Please repeat the listing exactly, starting at its first line and stopping after the line that contains "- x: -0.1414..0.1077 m".
•••••
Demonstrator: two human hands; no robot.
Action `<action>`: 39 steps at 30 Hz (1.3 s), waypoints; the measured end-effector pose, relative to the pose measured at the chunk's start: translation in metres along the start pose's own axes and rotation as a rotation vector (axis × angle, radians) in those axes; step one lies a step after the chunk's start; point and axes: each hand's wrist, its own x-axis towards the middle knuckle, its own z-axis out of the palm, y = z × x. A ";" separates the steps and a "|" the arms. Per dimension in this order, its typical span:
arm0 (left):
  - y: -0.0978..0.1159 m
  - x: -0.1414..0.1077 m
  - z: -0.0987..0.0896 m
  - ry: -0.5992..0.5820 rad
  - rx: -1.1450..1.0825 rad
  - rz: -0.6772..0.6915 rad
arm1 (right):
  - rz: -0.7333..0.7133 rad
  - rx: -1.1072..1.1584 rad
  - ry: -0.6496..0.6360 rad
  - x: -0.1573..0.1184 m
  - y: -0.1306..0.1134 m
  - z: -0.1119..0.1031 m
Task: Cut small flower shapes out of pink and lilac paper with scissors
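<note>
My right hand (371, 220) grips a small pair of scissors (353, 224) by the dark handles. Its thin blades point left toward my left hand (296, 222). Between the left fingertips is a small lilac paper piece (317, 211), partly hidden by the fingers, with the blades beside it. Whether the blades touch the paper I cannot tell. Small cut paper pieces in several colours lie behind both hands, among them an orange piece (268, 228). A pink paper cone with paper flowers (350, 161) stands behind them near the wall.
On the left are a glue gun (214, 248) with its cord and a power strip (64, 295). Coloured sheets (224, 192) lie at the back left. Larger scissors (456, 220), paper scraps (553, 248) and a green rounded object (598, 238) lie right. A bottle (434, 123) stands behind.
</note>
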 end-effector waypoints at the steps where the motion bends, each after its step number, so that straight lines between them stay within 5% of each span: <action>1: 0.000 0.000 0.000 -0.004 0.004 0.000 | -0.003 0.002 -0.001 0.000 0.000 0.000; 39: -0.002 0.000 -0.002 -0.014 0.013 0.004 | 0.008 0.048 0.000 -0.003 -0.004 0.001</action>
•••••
Task answer:
Demonstrator: two human hands; no robot.
Action `<action>`: 39 steps at 30 Hz (1.3 s), waypoints; the measured end-effector pose, relative to the pose measured at the chunk's start: translation in metres along the start pose's own axes and rotation as a rotation vector (axis × angle, radians) in those axes; step one lies a step after the chunk's start; point and axes: each hand's wrist, its own x-axis towards the middle knuckle, its own z-axis out of the palm, y = z × x. A ";" separates the steps and a "|" the arms. Per dimension in this order, its typical span:
arm0 (left):
  - y: -0.0978..0.1159 m
  - x: -0.1414..0.1077 m

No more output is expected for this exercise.